I urge you to make the Kids Ride Free program available all day, seven days a week, to every Montgomery County Public School student,” County Council Member Evan Glass has appealed to County Executive March Elrich in a letter.
Without an expansion, as is currently not considered as per Elrich’s proposed budget, students will continue to be able to enjoy a free ride on all Ride On buses as well as some Metro buses for only six hours after 2 pm once they purchase a Kids Ride Free pass for $2. Students must also be a resident in Montgomery. They, however, will be subjected to a regular fare at other times.

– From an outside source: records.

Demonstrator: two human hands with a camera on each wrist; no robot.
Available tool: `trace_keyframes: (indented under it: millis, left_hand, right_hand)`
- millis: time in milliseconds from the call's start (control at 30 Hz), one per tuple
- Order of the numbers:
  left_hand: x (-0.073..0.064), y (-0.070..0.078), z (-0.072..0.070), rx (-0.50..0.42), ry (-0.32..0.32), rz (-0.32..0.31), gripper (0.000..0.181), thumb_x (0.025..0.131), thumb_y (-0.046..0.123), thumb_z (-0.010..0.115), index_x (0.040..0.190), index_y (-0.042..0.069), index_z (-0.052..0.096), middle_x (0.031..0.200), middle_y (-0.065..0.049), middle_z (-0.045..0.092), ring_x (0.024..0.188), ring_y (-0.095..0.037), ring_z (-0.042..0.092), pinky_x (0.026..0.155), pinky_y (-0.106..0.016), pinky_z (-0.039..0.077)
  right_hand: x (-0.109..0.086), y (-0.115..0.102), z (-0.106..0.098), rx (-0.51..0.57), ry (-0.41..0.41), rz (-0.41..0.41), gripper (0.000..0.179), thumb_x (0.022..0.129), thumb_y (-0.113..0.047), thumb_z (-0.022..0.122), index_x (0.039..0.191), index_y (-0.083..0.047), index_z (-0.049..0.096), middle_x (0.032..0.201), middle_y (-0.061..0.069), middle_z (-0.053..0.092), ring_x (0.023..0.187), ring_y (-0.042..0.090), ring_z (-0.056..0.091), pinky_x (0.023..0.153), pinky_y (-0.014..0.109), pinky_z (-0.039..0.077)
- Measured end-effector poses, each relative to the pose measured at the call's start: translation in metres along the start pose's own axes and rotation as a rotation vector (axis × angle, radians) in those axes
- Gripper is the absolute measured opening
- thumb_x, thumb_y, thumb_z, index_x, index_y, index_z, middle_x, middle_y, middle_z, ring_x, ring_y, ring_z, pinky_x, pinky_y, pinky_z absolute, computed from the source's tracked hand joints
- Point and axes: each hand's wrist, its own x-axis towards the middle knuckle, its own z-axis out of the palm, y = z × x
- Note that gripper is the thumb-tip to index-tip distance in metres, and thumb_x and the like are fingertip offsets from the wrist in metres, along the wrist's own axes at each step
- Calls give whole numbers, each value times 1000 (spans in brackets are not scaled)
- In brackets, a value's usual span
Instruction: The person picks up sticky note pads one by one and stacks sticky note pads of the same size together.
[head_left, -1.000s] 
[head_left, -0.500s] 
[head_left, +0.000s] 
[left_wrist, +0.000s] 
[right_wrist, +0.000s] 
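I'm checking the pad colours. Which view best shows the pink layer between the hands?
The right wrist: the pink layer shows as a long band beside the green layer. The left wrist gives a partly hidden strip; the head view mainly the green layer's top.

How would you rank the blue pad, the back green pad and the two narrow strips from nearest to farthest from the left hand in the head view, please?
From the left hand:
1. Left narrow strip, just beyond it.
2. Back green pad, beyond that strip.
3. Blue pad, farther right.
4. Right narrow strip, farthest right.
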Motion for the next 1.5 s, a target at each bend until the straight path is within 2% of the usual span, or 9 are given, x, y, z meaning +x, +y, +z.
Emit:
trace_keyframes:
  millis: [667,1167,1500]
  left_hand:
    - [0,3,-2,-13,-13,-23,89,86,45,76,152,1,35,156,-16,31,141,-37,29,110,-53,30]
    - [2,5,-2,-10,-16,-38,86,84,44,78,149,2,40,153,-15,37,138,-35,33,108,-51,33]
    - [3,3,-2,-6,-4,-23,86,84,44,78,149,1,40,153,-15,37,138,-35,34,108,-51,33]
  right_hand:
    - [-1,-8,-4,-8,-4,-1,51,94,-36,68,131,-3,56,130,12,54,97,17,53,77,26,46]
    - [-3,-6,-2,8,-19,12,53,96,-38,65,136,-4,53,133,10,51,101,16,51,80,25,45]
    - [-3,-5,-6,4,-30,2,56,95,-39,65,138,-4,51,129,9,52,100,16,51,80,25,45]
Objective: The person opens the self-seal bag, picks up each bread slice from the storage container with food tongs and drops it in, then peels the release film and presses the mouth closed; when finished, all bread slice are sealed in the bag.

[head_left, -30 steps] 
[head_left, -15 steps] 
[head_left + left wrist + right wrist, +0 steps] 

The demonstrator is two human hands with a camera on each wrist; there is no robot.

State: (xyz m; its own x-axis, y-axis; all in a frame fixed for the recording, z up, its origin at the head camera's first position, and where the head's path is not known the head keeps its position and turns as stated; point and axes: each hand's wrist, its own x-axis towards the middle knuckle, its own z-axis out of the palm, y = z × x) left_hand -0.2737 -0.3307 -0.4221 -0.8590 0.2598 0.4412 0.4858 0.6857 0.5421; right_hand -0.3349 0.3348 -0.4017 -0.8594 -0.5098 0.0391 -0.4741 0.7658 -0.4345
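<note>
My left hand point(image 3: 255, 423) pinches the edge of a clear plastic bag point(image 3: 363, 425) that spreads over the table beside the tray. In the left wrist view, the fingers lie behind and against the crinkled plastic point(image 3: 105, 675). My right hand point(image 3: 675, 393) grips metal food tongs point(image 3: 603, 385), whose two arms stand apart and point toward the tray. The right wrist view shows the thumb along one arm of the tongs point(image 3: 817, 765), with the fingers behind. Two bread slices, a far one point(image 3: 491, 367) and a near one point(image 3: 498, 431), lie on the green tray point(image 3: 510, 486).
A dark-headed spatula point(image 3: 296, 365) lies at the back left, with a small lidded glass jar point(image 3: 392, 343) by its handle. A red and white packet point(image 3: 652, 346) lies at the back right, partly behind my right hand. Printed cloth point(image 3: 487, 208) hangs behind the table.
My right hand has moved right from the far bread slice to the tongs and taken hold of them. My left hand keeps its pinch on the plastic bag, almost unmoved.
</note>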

Council member Glass, a former CNN journalist and a long time advocate for everyday life improvements in the county, is not a stranger to public transportation issues. He takes two buses between his home in Silver Spring to his office in Rockville twice each working day. In doing so, he has not only been applauded for opting to public transportation instead of private means in a show of humility but also exposed to and able to internalize the same commute problems as other residents. Not too long after he was elected, Glass had to spend an entire 90 minutes on a day to get home. “So I understand how difficult it is for adults, let alone students,” he was recently quoted as saying by The Montgomery County Sentinel. Unsurprisingly, Glass added in the same report, the students are complaining about “the unreliability of bus service and the routes within the system.”
In his letter addressing Elrich, Glass has noted that the more-resourceful communities have two times the amount of bus service than the poorer communities while it is actually the latter who rely on public transportation more. “Economic status should not determine our students’ ability to get to the library, Metro or back to their homes. When kids have to pay to go to school, to go to work, to care for family members, to attend after-school programs, it puts them at a tremendous disadvantage,” he wrote, summarizing his message as “Inequality of mobility leads to inequality of opportunity.”
Currently, 73,000 people use Ride On bus service each day on average and providing an all-day free bus service to students would cost some $1 million per annum according to the calculations made by the county’s Department of Transportation.
Glass is the Montgomery County’s first LGBTQ council member and he is currently one of four council members that are elected at-large by all the voters of the county. The other five members are elected by the voters of their respective council districts. He is sitting in the committee of Health and Human Service as well as the committee of Transportation and Environment.